Похоже, клюёт. Надо осторожно подсекать и подводить.
— Да так, по мелочи… а что, интерес имеешь, Шурка?
— Смотря на что, — развёл руками умелец.
— Ножик есть перочинный. Швейцарский. Пять лезвий. Отвёртка, шило и пилка. Вещь! — я достал последний мой ночной трофей из Перемышля, если не считать рейхсмарок и золота, положил на ладонь.
Шурка было протянул руку, но тут же, глянув на меня, уточнил: «Можно глянуть?»
— Отчего ж не поглядеть, коль договоримся?
— Договоримся, договоримся…как тебя? — Шурка-Механик задумчиво вертел нож, открывая одно за другим лезвия и чуть ли не цокая языком.
— Пётр.
— Хм. Ну ладно, Петро. Вещь правильная и не разболтанная. Могу предложить мену.
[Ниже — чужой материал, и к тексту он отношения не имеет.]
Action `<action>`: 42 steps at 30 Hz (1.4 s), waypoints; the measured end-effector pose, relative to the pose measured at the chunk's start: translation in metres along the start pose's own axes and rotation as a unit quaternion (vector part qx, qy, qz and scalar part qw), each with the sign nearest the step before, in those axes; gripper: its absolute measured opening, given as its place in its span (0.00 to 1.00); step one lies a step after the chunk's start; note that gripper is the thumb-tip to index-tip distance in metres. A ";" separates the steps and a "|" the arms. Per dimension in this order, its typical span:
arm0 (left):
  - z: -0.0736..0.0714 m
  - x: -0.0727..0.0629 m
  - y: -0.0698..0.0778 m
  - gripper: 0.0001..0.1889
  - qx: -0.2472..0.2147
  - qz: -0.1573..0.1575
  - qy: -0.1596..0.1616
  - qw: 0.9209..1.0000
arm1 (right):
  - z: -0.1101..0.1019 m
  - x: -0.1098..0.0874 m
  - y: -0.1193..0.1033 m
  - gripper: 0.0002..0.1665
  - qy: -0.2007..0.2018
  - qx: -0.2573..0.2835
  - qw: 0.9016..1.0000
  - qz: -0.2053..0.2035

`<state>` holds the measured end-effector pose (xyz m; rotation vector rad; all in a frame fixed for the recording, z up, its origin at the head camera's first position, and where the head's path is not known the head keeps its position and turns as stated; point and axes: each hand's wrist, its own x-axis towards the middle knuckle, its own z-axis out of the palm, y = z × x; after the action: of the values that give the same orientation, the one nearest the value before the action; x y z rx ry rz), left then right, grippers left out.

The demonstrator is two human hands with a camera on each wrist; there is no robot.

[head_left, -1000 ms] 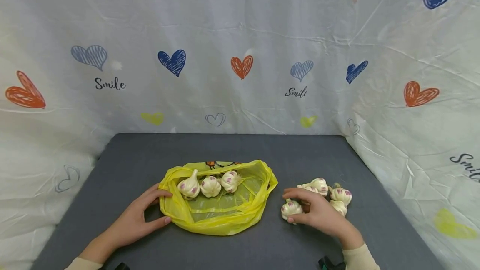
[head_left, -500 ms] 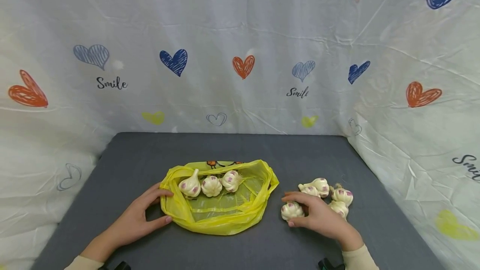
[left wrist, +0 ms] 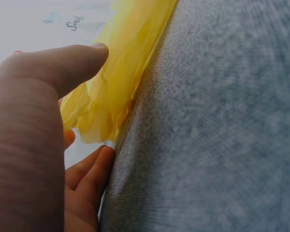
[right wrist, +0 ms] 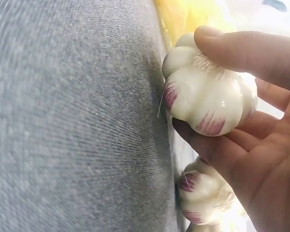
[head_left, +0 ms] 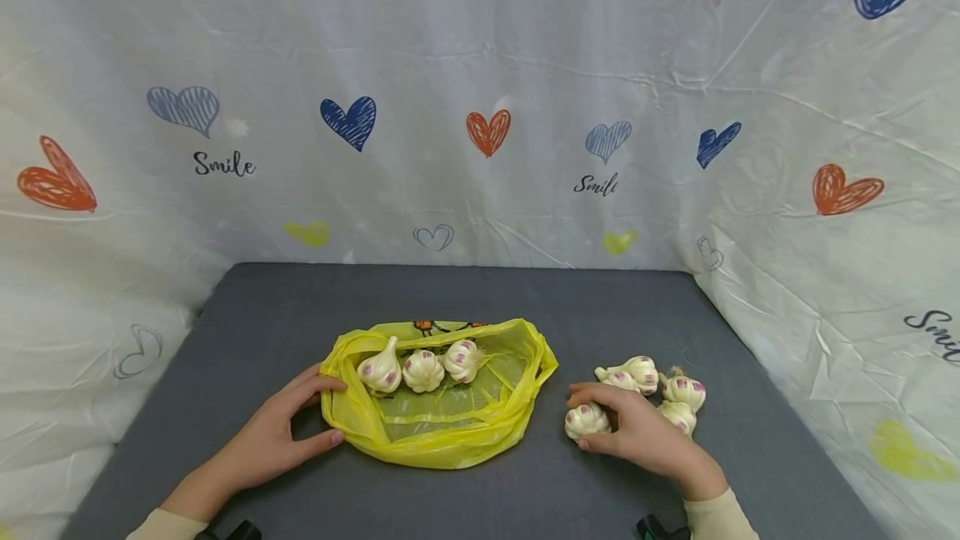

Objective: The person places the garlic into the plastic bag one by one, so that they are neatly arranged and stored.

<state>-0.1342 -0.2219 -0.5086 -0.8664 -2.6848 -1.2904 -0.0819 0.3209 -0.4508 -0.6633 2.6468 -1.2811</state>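
Observation:
A yellow plastic bag (head_left: pixel 450 450) lies with its mouth spread wide, and three garlic bulbs (head_left: pixel 423 371) sit inside along its far side. At the bag's left side is my left hand (head_left: pixel 262 448), its thumb and fingers apart and resting against the plastic. In the left wrist view the thumb (left wrist: pixel 82 63) lies beside the yellow film. Right of the bag, my right hand (head_left: pixel 645 432) holds a white garlic bulb (right wrist: pixel 208 92) with purple streaks between thumb and fingers, low over the table. The palm hides part of that bulb in the head view.
Several more garlic bulbs (head_left: pixel 682 392) lie in a cluster just beyond and right of my right hand. The dark grey tabletop (head_left: pixel 480 294) ends at a pale curtain (head_left: pixel 525 40) printed with hearts, which hangs behind and on both sides.
The garlic bulb in my right hand has turned a little, so its stem no longer shows in the head view. The left hand and the bag stay nearly still.

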 end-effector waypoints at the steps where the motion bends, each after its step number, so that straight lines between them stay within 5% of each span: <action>1: 0.000 0.000 0.000 0.28 0.001 0.000 0.000 1.000 | 0.000 0.000 -0.001 0.24 0.003 0.001 1.000 -0.001; 17: 0.001 -0.003 -0.003 0.28 0.000 -0.001 0.002 1.000 | -0.011 0.009 -0.015 0.21 0.020 -0.010 1.000 -0.009; 42: 0.002 0.000 -0.004 0.28 0.002 0.007 0.002 1.000 | -0.008 0.057 -0.055 0.27 0.021 -0.018 0.997 -0.071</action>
<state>-0.1359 -0.2225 -0.5129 -0.8797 -2.6735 -1.2826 -0.1168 0.2716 -0.3990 -0.8535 2.7044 -1.2983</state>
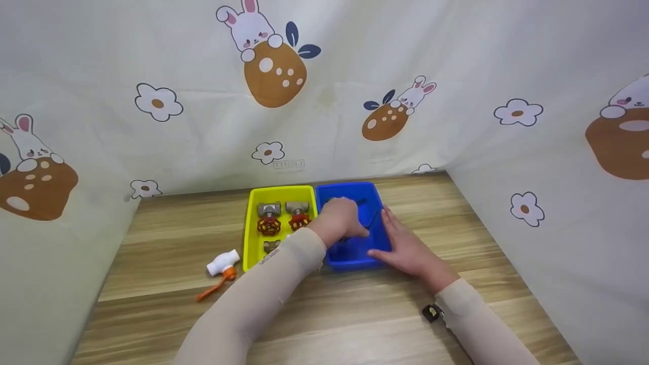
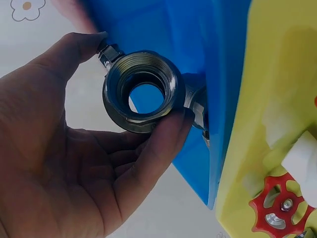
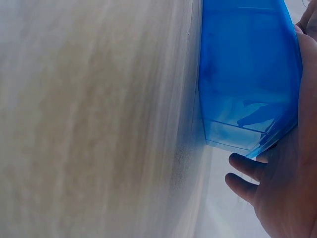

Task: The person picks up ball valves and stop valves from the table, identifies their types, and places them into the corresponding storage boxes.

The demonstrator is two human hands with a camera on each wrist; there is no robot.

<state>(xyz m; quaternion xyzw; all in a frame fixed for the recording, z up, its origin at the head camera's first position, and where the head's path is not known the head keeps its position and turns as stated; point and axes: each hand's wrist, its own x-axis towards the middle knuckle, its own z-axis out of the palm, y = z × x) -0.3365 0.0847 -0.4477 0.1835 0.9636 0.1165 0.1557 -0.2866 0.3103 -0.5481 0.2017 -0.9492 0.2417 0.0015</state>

— …? — я вопросительно вскинул брови.
— Могу тебе за него смастырить гольцшуги, две пары с брезентовым верхом и кожаной выстилкой изнутри. Месяц — не месяц, а недели три каждую без ремонта проносишь.
— Хм. Не знаю, не знаю. То деревяшки, а тут вещь знатная, заводская, качества швейцарского, — как бы раздумывая протянул я.